Every so often an event arrives which highlights, in neon flashing lights, the hypocrisy inherent in the claims of Western nations like New Zealand to embody civilised values. The invasions of Afghanistan in 2001 and Iraq in 2003 were two such events; the current persecution of American whistleblower Edward Snowden is another.

After revealing that his government was spying illegally on its own citizens and on much of the rest of world, Snowden has been convicted of treason and espionage in the Western mass media, and harried from one country to another, as government after government proves itself too cowardly to offer him sanctuary. It is hard to read about Snowden's travails without thinking of the pursuit of Leon Trotsky from one nation to another in the 1930s, as European governments frightened by his message made life impossible for him. Trotsky eventually found a haven in Latin America, and the same continent may come to Snowden's rescue today.

I'm pleased that Snowden hasn't turned up in New Zealand, because this country's role as a footsoldier for American imperialism in Afghanistan, Sinai and the Pacific and its absurd persecution of the absurd Kim Dotcom suggest he would not get a friendly reception.

Here's a piece I wrote a couple of years ago about the hypocrisy of the civilised West in the face of barbarism. I left it out of my last book of poems because it seemed too self-righteous and cliched, but I'm posting it now as an utterly ineffectual show of solidarity with Edward Snowden.

The Barbarians

Barbarism can never triumph over civilisation: 
barbarians are inferior to civilised men and women.
The conquerors cannot be barbarians, then,
despite their high fires of books
and the wire round the transit camps.
We must be the barbarians.

It is true that we resemble civilised men and women,
relaxing on the sidewalk of a potholed street,
warming our spare hands on chipped cups of tea,
enjoying our lunchbreak, enjoying the break in the rain,
sharing our rations of cigarettes, our rations of gossip.

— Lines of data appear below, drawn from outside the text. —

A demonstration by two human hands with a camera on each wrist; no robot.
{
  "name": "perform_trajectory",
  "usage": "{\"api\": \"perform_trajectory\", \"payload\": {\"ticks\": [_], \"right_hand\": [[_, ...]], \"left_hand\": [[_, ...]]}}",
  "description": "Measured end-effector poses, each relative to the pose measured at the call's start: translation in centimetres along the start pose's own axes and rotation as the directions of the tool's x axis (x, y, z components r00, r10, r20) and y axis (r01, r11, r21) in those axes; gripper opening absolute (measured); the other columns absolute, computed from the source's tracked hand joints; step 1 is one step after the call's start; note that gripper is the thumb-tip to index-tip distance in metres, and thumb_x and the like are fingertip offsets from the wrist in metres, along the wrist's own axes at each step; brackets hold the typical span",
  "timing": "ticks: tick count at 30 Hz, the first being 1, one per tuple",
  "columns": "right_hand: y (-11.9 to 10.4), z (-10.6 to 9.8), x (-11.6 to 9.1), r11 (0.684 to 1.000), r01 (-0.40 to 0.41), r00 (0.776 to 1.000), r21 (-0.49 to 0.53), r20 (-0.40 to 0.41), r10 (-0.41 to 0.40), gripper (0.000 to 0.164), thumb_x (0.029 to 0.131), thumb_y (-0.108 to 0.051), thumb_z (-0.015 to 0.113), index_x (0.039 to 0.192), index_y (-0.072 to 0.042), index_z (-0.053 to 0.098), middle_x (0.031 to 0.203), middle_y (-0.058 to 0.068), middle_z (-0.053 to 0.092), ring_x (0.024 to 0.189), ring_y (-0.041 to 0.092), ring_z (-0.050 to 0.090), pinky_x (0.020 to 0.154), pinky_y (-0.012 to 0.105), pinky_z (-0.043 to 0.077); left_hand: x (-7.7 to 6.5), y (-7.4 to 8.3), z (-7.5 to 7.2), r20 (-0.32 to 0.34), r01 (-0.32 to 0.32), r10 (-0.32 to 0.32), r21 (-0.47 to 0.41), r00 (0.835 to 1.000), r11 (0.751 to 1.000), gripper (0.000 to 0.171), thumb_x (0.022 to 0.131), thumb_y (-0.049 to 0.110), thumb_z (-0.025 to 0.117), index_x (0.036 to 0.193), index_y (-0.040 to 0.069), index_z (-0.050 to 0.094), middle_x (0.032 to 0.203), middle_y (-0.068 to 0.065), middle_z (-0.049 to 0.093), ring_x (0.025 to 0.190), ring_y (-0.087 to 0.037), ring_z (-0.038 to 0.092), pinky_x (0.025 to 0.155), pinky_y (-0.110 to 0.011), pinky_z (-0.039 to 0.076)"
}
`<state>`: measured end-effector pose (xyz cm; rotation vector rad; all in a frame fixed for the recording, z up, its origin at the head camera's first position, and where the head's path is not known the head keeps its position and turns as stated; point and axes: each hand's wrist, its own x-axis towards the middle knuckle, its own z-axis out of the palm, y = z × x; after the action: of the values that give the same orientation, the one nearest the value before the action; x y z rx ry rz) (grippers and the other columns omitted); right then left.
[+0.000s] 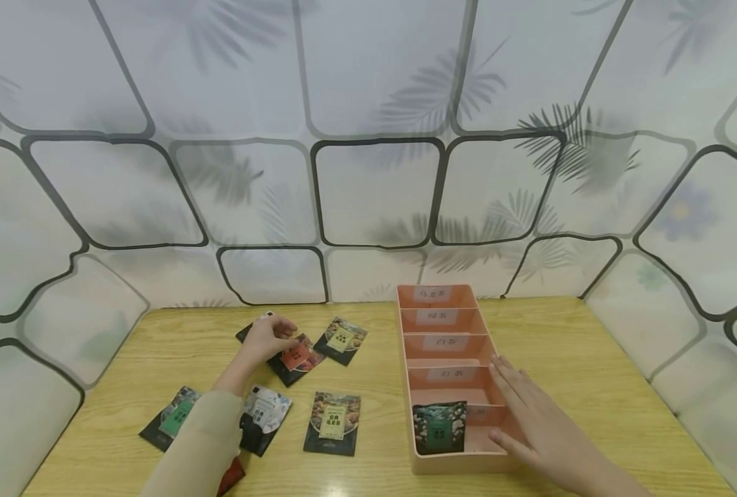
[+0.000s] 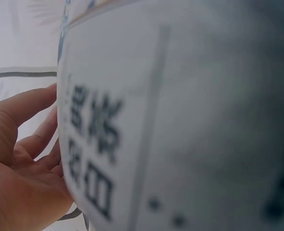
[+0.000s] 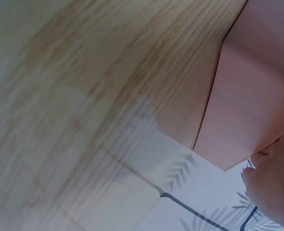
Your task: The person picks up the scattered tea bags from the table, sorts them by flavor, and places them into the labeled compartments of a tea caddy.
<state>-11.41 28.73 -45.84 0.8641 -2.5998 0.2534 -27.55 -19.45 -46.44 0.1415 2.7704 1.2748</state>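
My left hand (image 1: pixel 267 339) is over the tea packet with a red label (image 1: pixel 296 355), its fingers loosely bent and its thumb right at the packet's upper edge. Partly behind this hand lies another dark packet (image 1: pixel 244 334). A white tea packet (image 2: pixel 146 120) fills much of the left wrist view and hides those fingertips. My right hand (image 1: pixel 539 417) rests along the right rim of a pink divided box (image 1: pixel 458 464), fingers straight and thumb over the front compartment. Inside that compartment leans a packet with a green label (image 1: pixel 439 428). Paper labels mark the compartments.
Two yellow-labelled packets (image 1: pixel 333 422) lie left of the box, one near and one farther back. Beside my left sleeve are a green-labelled packet (image 1: pixel 172 420) and a partly covered red one (image 1: pixel 231 476). A patterned curtain (image 1: pixel 374 193) stands behind the wooden table (image 1: pixel 368 373).
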Motion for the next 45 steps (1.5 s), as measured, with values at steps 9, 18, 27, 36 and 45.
{"api": "perform_trajectory", "payload": {"ticks": [9, 18, 27, 36, 45], "right_hand": [[-0.17, 0.17, -0.12, 1.0, -0.015, 1.0, -0.009, 0.002, 0.015, 0.093, 0.092, -0.04, 0.079, 0.162, 0.003, 0.036, 0.168, 0.023, 0.039, 0.166, 0.003, -0.001, 0.131, 0.015, -0.004], [-0.25, 0.28, -0.3, 0.999, -0.04, 0.999, -0.004, 0.014, 0.04, 0.093, 0.093, -0.039, 0.078, 0.163, 0.002, 0.034, 0.17, 0.022, 0.036, 0.165, 0.0, -0.004, 0.129, 0.013, -0.006], [-0.19, 0.43, -0.27, 0.999, -0.032, 0.999, -0.007, 0.009, 0.032, 0.093, 0.093, -0.039, 0.078, 0.164, 0.001, 0.033, 0.168, 0.024, 0.038, 0.165, 0.001, -0.003, 0.131, 0.014, -0.004], [-0.05, 0.49, -0.28, 1.0, -0.029, 1.0, -0.006, 0.011, 0.029, 0.092, 0.093, -0.039, 0.078, 0.163, 0.002, 0.034, 0.168, 0.024, 0.039, 0.165, 0.001, -0.003, 0.131, 0.014, -0.005], [-0.11, 0.26, -0.14, 1.0, -0.003, 1.0, -0.002, -0.004, 0.003, 0.098, 0.093, -0.041, 0.078, 0.168, -0.005, 0.025, 0.172, 0.018, 0.034, 0.165, 0.002, 0.0, 0.131, 0.014, -0.003]], "left_hand": [[-0.09, 0.43, 0.08, 0.046, -0.008, 0.007, 0.038, 0.999, 0.999, 0.035, 0.092, 0.004, 0.081, 0.122, -0.009, 0.069, 0.116, -0.026, 0.069, 0.101, -0.034, 0.067, 0.086, -0.046, 0.06], [0.03, 0.23, 0.32, 0.046, -0.026, 0.022, 0.075, 0.999, 0.997, 0.03, 0.092, 0.002, 0.08, 0.119, -0.007, 0.072, 0.11, -0.024, 0.071, 0.092, -0.029, 0.067, 0.076, -0.04, 0.06], [0.2, 0.37, 0.44, 0.056, -0.042, 0.035, 0.13, 0.998, 0.991, 0.038, 0.09, 0.013, 0.083, 0.119, -0.008, 0.07, 0.11, -0.023, 0.072, 0.093, -0.03, 0.069, 0.08, -0.044, 0.061], [0.18, 0.57, 0.46, 0.075, -0.038, 0.028, 0.13, 0.997, 0.991, 0.042, 0.087, 0.013, 0.088, 0.119, -0.007, 0.07, 0.11, -0.023, 0.071, 0.093, -0.029, 0.068, 0.079, -0.043, 0.06], [-0.02, 0.95, 0.42, 0.092, -0.026, 0.011, 0.163, 0.996, 0.986, 0.052, 0.085, 0.017, 0.09, 0.125, -0.008, 0.067, 0.117, -0.024, 0.07, 0.104, -0.035, 0.067, 0.09, -0.05, 0.059]]}}
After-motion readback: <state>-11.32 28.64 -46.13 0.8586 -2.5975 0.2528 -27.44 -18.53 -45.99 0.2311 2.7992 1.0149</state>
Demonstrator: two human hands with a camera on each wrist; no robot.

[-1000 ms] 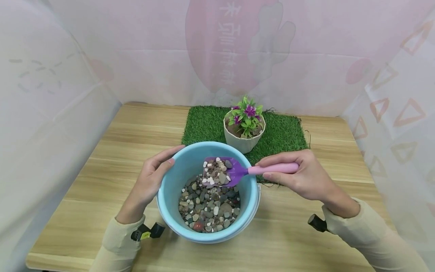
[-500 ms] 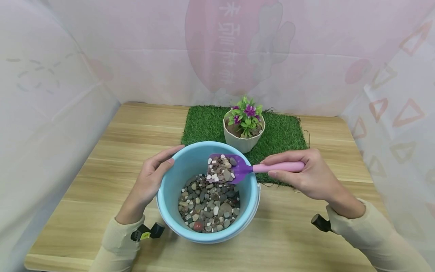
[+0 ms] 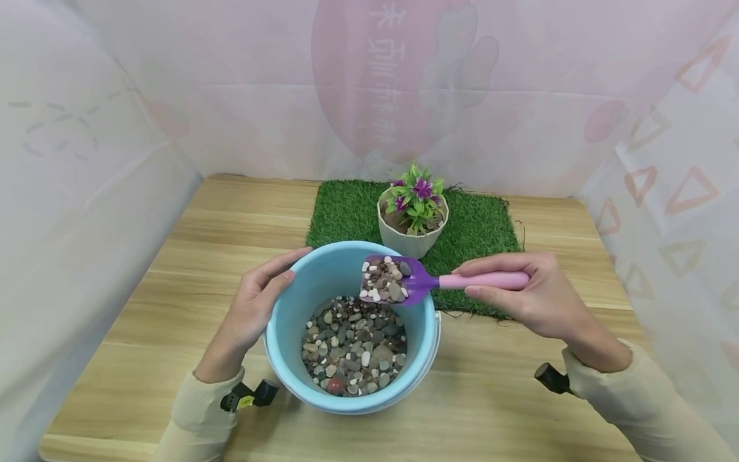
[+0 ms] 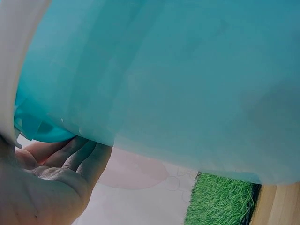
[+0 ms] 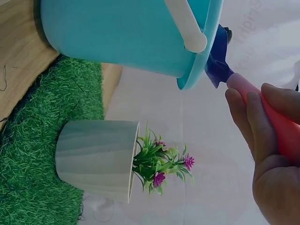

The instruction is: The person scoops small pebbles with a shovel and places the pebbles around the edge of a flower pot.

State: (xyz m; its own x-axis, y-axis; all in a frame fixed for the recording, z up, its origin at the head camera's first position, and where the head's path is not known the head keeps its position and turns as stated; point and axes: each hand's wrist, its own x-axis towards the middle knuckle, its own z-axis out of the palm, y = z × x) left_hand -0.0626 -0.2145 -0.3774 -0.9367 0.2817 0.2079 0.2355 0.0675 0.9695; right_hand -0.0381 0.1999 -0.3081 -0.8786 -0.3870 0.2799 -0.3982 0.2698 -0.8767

Each of us remembers the day the guns grew hoarse,
the day the whole town had to stand to attention,
the day Olaf forgot to close his shop,
refused to stand outside, on the dirty kerb,
while the conquerors called their roll,
the day that Olaf got dragged out of his bakery,
away from his half-kneaded sculptures –
his half-finished masterpieces,
the busts of loaves and croissants arranged on steel trays –
the day Olaf’s knees hit the kerb together
and the fists went into his mouth like bread.

Each of us remembers Olaf in a different way.
One of us scribbles poems –
witty satires, and tub-thumping polemics -
and publishes them in his drawer.

One of us keeps his grandfather’s pistol in a shoebox,
under the bed in the spare room upstairs.
One of us turns tadpoles into frogs,
in the bathtub he is forbidden to fill.
One of us drafts orders for new consignments of boots.
One of us supervises a thesis on Nietszche.

We lean forward in our chairs
and watch a train push out of the barricaded station,
past the emptied zoo, toward the city wall.
We note the pine windows but wave anyway.

Perhaps Olaf is crouching in the third carriage,
in the warm crowded dark,
pushing his fat face against the wood.
Perhaps he is a squinting through a crack in the pine,
through a sliver his big fists made.

If Olaf glimpsed us for a second
we would look like cheerful, civilised men and women,
relaxing on the sidewalk of a potholed street,
warming our spare hands on chipped cups of tea,
enjoying our lunchbreak, enjoying the break in the rain,
sharing our rations of cigarettes, our rations of gossip,
our rations of happiness,
knowing that his train will not stop again here.